Société

Conseil des ministres: «Ce n’est pas le signal d’apaisement qu’on attendait»

21 avril 2026

« La première ministre n’envoie pas aujourd’hui le signal d’apaisement que l’on attendait de son nouveau gouvernement, pas plus que celui de la rupture avec le ton et les stratégies de division de son prédécesseur », a déclaré le président de la CSQ, Éric Gingras, à l’annonce de la nomination des différents membres du Conseil des ministres par la nouvelle première ministre, Christine Fréchette.

Par Maude Messier, conseillère CSQ 

« Espérons que notre volonté de travailler ensemble dans le dialogue soit entendue et que le vent de changement transparaisse dès son discours d’ouverture. Pour l’heure, c’est clair qu’on reste sur notre faim », a ajouté le président.

La CSQ réitère que les derniers mois ont été difficiles pour le climat social et que les défis qui attendent le Québec sont nombreux. « L’intérêt commun, c’est de travailler ensemble, pour les Québécoises et les Québécois.
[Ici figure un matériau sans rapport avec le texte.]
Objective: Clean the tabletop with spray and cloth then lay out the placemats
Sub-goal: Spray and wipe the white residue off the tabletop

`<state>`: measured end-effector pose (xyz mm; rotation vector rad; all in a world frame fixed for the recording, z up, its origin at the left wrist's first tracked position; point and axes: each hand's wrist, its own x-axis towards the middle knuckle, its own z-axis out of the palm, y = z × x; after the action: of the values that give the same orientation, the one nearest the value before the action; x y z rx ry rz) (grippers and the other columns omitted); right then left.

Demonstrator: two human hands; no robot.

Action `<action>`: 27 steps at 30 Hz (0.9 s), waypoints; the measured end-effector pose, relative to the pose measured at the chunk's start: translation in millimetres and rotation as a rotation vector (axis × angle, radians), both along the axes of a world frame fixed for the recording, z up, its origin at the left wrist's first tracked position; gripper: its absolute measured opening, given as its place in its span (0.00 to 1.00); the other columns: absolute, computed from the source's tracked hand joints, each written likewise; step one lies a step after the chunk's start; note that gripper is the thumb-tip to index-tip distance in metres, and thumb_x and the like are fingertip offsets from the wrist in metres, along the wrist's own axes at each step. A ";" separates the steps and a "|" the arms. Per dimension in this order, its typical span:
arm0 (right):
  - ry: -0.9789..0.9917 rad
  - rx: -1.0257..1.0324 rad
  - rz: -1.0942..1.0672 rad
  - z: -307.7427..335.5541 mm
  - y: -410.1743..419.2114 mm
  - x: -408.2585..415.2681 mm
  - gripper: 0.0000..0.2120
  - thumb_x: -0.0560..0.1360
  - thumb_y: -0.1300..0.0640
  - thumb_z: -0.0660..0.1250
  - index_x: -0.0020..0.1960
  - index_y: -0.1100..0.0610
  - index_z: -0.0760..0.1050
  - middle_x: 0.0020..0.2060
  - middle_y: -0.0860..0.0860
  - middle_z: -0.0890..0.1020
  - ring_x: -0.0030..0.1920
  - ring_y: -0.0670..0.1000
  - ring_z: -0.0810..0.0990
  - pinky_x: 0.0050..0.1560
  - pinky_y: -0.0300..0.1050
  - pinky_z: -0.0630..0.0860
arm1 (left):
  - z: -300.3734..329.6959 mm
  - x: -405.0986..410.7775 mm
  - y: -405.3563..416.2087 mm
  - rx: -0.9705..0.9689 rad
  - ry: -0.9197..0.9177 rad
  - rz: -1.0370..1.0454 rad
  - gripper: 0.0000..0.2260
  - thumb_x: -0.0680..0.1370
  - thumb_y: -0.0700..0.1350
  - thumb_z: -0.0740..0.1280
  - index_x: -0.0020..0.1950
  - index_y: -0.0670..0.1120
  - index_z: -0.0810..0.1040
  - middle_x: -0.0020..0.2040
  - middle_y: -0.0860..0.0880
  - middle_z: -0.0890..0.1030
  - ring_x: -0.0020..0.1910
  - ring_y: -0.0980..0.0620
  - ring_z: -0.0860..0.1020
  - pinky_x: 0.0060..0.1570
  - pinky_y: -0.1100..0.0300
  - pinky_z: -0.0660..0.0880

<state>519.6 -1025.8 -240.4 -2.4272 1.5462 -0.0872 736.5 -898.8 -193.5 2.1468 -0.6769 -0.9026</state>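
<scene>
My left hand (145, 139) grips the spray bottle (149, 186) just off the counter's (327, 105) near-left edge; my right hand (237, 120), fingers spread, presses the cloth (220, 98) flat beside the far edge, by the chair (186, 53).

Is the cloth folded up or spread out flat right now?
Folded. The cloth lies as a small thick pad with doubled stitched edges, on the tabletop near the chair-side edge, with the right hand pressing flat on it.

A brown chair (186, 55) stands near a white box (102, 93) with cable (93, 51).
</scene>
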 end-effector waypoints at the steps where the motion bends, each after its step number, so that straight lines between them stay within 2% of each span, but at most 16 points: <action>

Et ça passe nécessairement par les services et les réseaux publics. Comment se fait-il, par exemple, que l’éducation soit à ce point absente du discours et de la vision de la première ministre? Si Mme Fréchette clame qu’elle souhaite d’abord et avant tout poser des gestes concrets, nous tenons à lui rappeler que ça fait huit ans que le gouvernement dit la même chose et, qu’à ce jour, les résultats ne sont pas au rendez-vous. Alors, nous réitérons notre demande : à quand une grande réflexion collective en éducation? », a dit Éric Gingras.

Cela étant dit, la CSQ accueille favorablement le maintien en poste de la ministre de l’Éducation, Sonia LeBel. La Centrale fait valoir que l’année scolaire qui s’achève rime déjà avec la préparation de la prochaine et que, dans ce contexte, la poursuite des travaux déjà entamés constitue un élément de stabilité nécessaire au réseau. « Tout n’est pas parfait, évidemment, mais il y a de l’écoute et on arrive à travailler ensemble », a conclu Éric Gingras.